I shook the ridiculous thought from my mind. This tour was going to be a blast and by the time I got back to London, Alex would have realised his feelings were nothing more than a silly crush. Then we’d go back to being normal flatmates, who barely saw each other and squabbled over whose turn it was to take out the recycling.

The large red numbers at the front of the coach showed 7:26am when an attractive woman with shoulder-length brown hair stepped on board and called out above the hubbub of chatter, “Good morning, everyone.” The whole coach quietened down immediately, which impressed me. I wondered if she’d ever been a teacher—she had that air about her.

“I’m Georgina, your Tour Manager, and this is our driver, Tom.” Tom turned around in his seat and waved to us. We waved back like a bus full of schoolchildren on our way to an excursion. “If you do not have a British or an EU passport and haven’t checked in with me yet, come up to the front now so we can get away on time.”
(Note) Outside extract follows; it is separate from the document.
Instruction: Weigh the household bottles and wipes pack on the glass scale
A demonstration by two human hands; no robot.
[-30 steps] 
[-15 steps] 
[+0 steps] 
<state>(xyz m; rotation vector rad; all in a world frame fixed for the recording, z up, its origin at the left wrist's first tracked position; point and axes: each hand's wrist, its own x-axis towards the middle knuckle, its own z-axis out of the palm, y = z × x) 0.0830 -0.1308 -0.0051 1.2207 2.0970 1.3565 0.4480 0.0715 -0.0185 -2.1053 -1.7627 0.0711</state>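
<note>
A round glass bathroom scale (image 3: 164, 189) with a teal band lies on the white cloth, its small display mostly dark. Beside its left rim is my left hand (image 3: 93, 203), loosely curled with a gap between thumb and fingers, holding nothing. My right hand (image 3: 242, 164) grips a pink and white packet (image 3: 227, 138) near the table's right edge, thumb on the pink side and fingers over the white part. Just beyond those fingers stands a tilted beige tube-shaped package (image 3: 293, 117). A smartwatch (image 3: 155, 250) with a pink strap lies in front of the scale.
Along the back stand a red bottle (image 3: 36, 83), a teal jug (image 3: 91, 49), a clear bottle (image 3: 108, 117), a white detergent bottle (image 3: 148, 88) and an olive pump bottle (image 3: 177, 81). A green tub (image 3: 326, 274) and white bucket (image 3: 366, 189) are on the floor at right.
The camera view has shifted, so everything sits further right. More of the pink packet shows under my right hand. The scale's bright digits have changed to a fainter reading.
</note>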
I did have a British passport—thank you, Dad, for being born a Brit—so I stayed seated as two people moved along the aisle, passports in hand. Lou answered my unasked question with, “I saw her when I got here.”

“Oh, good. You know,” I said, changing tack, “I only just booked this tour three days ago—the last seat, apparently.” I figured if Lou was going to be my bus bestie, I might as well fill her in on why I was there.

“Oh yeah? Me too! Well, not the last seat, obviously, and it was Monday when I booked—Monday West Coast time—so what’s that? Five days ago.”